大学のグラウンドに集まっていた数千の人達が、黄色いションベンを浴びて白い煙を上げてドロドロに溶けていく様子が映し出されていた。
❝わたしのションベン責めと同じだ。❞
かつてわたしがナチどもにやった事が今、再現されているのだ。
面白半分に濃厚なションベンを掛けていたぶり殺した光景が脳裏をかすめていく。
とても、“同じことをやりました”、なんて先生や幸代に言い出すことなどできなかった。
地元のテレビ局が決死隊のように現場に4輪駆動車で向かっているのが見えた。
すぐにレポーターが画面に映し出された。
防護服のようなものを着ている。
「凄まじい、アンモニア臭の混じった強烈な悪臭です!」
「こんな光景見たことがありません。」(レポーター)
牛田町の路地という路地には大量の遺体が折り重なり、次から次へと黄色い小便液と共に流れてきていた。

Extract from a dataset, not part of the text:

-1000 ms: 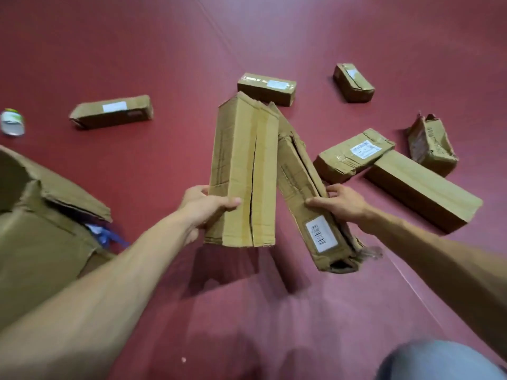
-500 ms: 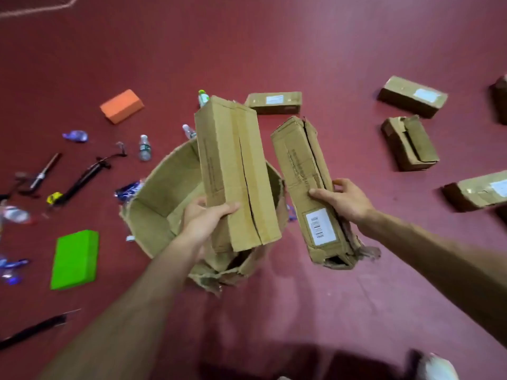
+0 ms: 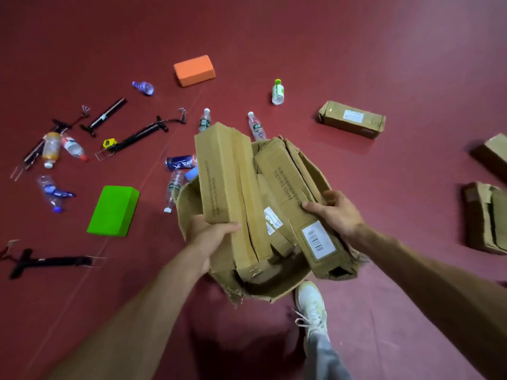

先程、リリアがメディアへの攻撃を制止したのをきっかけに大胆な行動に出始めた各局メディアだった。
普段、地震や津波でも犠牲者の遺体など絶対に映さない日本のメディアも、この尋常ではない状況に完全に感覚がマヒしているようだった。
❝ジュリジュリッ!❞
❝ジュリジュリッ!❞
❝ジュリジュリッ!❞
ションベンまみれになった町を容赦なく踏みにじる女達。
口元は皆、ニヤついた表情だ。
「みんなァ!」
「そろそろトドメを刺すわよ!」
「せ~の!」
「ジャ~ンプ!」
❝ヴォッヴォーン!❞
❝シュヴォーン!❞
リリアの合図と共に一斉に飛び上がる女達。
そして無残に破壊された広島市内に両足で着地した。
14本の超巨大ロングブーツの靴底が大地を踏みしめるのと同時に、地鳴りが起こり、地面に亀裂が走り、市内をネズミ色の粉塵が覆い尽くした。
まるで大型爆弾でも落とされたような凄まじい威力に震え上がる現地のレポーター達。
「もの凄い地響きです。」
「私達は立っていることもできません。」(レポーター)
道路にはいつくばって実況する彼ら。
彼らの防護服は巨大女達のションベンですでにボロボロになっていた。
「みんあァ!」
「今日はこのくらいにして、」
「そろそろ引き上げるわよ!」(リリア)
ポケットから手鏡を取り出したリリア。
呪文を唱えるとグリーンの閃光が走り始めていた。
やっと終わるんだと思うと、虚脱感に襲われ始めたわたしだった。